What is being asked:
What follows is a listing; restate every line of it word for word.

==== Recorded information ====

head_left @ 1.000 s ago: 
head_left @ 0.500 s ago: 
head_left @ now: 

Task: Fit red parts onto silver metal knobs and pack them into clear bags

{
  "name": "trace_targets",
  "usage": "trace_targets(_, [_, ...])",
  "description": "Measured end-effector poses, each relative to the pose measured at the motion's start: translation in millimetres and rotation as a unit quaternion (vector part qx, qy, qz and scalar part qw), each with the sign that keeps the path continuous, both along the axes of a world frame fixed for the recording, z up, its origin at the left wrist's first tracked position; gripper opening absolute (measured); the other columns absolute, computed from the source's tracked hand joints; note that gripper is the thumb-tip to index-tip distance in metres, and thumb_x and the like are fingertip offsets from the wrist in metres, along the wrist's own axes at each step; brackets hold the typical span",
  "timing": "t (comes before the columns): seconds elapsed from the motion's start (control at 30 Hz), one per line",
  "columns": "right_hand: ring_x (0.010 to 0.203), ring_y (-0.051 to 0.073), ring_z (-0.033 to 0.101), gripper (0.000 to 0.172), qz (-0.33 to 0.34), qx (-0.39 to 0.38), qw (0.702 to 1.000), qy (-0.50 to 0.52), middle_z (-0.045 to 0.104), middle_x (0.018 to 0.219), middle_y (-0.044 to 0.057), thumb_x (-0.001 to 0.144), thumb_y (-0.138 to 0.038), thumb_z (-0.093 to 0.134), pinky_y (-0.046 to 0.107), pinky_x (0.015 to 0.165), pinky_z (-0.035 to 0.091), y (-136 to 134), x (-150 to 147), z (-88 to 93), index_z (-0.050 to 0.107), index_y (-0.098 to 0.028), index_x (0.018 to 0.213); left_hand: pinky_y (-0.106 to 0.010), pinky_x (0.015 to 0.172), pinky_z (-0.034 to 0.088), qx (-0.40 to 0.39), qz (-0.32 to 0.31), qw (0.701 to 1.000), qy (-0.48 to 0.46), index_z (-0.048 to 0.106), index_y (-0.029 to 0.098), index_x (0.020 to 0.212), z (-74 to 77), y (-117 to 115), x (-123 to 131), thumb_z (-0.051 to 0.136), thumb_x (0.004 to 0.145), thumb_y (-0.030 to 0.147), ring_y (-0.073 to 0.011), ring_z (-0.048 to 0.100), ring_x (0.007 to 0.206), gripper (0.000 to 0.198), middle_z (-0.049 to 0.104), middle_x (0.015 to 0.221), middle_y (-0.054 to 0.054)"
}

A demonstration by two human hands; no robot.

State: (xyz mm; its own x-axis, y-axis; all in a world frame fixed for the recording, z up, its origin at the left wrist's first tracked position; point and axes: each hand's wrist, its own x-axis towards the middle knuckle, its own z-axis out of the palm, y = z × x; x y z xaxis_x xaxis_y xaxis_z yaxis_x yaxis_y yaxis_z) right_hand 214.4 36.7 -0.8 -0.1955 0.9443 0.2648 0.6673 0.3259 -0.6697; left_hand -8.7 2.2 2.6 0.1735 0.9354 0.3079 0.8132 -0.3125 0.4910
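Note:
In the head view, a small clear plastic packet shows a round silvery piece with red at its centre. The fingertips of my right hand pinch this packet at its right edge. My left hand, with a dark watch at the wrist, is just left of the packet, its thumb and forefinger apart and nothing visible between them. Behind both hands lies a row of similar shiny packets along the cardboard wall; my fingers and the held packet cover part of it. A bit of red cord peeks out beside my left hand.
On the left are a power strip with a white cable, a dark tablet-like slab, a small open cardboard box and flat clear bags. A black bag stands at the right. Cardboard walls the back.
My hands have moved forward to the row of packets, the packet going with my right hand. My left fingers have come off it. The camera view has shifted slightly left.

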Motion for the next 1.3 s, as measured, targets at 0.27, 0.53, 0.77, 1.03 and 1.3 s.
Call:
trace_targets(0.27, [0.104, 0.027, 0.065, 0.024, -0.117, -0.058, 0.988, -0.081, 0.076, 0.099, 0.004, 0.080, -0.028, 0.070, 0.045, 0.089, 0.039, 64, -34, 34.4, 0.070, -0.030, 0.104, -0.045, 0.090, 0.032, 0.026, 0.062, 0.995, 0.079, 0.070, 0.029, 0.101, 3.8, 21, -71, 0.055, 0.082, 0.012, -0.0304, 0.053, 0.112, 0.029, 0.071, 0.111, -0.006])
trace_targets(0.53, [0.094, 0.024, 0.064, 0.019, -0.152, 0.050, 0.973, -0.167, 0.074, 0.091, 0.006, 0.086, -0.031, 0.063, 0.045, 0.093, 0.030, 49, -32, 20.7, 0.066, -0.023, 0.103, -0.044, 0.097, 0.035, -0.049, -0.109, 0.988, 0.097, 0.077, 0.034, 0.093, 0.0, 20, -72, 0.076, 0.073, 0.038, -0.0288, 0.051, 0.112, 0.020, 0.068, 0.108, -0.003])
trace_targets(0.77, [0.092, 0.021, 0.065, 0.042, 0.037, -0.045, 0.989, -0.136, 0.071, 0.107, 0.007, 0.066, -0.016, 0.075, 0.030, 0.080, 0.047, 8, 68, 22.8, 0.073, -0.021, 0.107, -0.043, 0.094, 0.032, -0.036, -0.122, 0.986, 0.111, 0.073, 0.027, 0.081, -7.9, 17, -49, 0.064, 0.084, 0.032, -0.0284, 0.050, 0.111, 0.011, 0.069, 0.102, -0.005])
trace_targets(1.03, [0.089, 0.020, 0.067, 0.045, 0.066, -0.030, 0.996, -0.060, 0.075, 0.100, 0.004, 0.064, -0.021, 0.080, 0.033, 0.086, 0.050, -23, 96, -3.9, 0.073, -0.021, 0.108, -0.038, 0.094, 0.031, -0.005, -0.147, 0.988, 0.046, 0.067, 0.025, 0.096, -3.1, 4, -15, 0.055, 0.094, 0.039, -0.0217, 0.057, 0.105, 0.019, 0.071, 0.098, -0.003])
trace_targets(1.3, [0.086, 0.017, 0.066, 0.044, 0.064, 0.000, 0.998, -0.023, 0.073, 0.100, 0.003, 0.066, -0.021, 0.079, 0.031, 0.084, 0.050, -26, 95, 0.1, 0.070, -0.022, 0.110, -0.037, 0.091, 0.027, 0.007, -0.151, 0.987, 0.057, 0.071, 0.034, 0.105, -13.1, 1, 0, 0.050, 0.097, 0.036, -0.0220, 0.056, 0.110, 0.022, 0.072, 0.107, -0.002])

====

Task response:
head_left @ 1.000 s ago: 
head_left @ 0.500 s ago: 
head_left @ now: 

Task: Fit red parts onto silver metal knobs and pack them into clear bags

{
  "name": "trace_targets",
  "usage": "trace_targets(_, [_, ...])",
  "description": "Measured end-effector poses, each relative to the pose measured at the motion's start: translation in millimetres and rotation as a unit quaternion (vector part qx, qy, qz and scalar part qw), each with the sign that keeps the path continuous, both along the axes of a world frame fixed for the recording, z up, its origin at the left wrist's first tracked position; gripper opening absolute (measured); the other columns absolute, computed from the source's tracked hand joints; note that gripper is the thumb-tip to index-tip distance in metres, and thumb_x and the like are fingertip offsets from the wrist in metres, along the wrist's own axes at each step; brackets hold the typical span",
  "timing": "t (comes before the columns): seconds elapsed from the motion's start (control at 30 Hz), one per line",
  "columns": "right_hand: ring_x (0.010 to 0.203), ring_y (-0.051 to 0.073), ring_z (-0.033 to 0.101), gripper (0.000 to 0.172), qz (-0.33 to 0.34), qx (-0.39 to 0.38), qw (0.702 to 1.000), qy (-0.50 to 0.52), middle_z (-0.045 to 0.104), middle_x (0.018 to 0.219), middle_y (-0.044 to 0.057), thumb_x (-0.001 to 0.144), thumb_y (-0.138 to 0.038), thumb_z (-0.093 to 0.134), pinky_y (-0.046 to 0.107), pinky_x (0.015 to 0.165), pinky_z (-0.035 to 0.091), y (-136 to 134), x (-150 to 147), z (-88 to 93), index_z (-0.050 to 0.107), index_y (-0.098 to 0.028), index_x (0.018 to 0.213); left_hand: pinky_y (-0.106 to 0.010), pinky_x (0.015 to 0.172), pinky_z (-0.034 to 0.088), qx (-0.40 to 0.39), qz (-0.32 to 0.31), qw (0.701 to 1.000), qy (-0.48 to 0.46), index_z (-0.048 to 0.106), index_y (-0.029 to 0.098), index_x (0.020 to 0.212), z (-74 to 77), y (-117 to 115), x (-123 to 131), thumb_z (-0.051 to 0.136), thumb_x (0.004 to 0.145), thumb_y (-0.030 to 0.147), ring_y (-0.073 to 0.011), ring_z (-0.048 to 0.100), ring_x (0.007 to 0.206), gripper (0.000 to 0.198), middle_z (-0.049 to 0.104), middle_x (0.015 to 0.221), middle_y (-0.054 to 0.054)"
}

A demonstration by two human hands; no robot.

State: (xyz mm; its own x-axis, y-axis; all in a world frame fixed for the recording, z up, its origin at the left wrist's first tracked position; point and axes: each hand's wrist, its own x-axis towards the middle knuckle, its own z-axis out of the palm, y = z × x; x y z xaxis_x xaxis_y xaxis_z yaxis_x yaxis_y yaxis_z) right_hand 214.4 36.7 -0.8 -0.1955 0.9443 0.2648 0.6673 0.3259 -0.6697; left_hand -8.7 2.2 2.6 0.1735 0.9354 0.3079 0.8132 -0.3125 0.4910
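Note:
In the head view, a small clear plastic packet shows a round silvery piece with red at its centre. The fingertips of my right hand pinch this packet at its right edge. My left hand, with a dark watch at the wrist, is just left of the packet, its thumb and forefinger apart and nothing visible between them. Behind both hands lies a row of similar shiny packets along the cardboard wall; my fingers and the held packet cover part of it. A bit of red cord peeks out beside my left hand.
On the left are a power strip with a white cable, a dark tablet-like slab, a small open cardboard box and flat clear bags. A black bag stands at the right. Cardboard walls the back.
My hands have moved forward to the row of packets, the packet going with my right hand. My left fingers have come off it. The camera view has shifted slightly left.
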
Motion for the next 1.3 s, as measured, targets at 0.27, 0.53, 0.77, 1.03 and 1.3 s.
Call:
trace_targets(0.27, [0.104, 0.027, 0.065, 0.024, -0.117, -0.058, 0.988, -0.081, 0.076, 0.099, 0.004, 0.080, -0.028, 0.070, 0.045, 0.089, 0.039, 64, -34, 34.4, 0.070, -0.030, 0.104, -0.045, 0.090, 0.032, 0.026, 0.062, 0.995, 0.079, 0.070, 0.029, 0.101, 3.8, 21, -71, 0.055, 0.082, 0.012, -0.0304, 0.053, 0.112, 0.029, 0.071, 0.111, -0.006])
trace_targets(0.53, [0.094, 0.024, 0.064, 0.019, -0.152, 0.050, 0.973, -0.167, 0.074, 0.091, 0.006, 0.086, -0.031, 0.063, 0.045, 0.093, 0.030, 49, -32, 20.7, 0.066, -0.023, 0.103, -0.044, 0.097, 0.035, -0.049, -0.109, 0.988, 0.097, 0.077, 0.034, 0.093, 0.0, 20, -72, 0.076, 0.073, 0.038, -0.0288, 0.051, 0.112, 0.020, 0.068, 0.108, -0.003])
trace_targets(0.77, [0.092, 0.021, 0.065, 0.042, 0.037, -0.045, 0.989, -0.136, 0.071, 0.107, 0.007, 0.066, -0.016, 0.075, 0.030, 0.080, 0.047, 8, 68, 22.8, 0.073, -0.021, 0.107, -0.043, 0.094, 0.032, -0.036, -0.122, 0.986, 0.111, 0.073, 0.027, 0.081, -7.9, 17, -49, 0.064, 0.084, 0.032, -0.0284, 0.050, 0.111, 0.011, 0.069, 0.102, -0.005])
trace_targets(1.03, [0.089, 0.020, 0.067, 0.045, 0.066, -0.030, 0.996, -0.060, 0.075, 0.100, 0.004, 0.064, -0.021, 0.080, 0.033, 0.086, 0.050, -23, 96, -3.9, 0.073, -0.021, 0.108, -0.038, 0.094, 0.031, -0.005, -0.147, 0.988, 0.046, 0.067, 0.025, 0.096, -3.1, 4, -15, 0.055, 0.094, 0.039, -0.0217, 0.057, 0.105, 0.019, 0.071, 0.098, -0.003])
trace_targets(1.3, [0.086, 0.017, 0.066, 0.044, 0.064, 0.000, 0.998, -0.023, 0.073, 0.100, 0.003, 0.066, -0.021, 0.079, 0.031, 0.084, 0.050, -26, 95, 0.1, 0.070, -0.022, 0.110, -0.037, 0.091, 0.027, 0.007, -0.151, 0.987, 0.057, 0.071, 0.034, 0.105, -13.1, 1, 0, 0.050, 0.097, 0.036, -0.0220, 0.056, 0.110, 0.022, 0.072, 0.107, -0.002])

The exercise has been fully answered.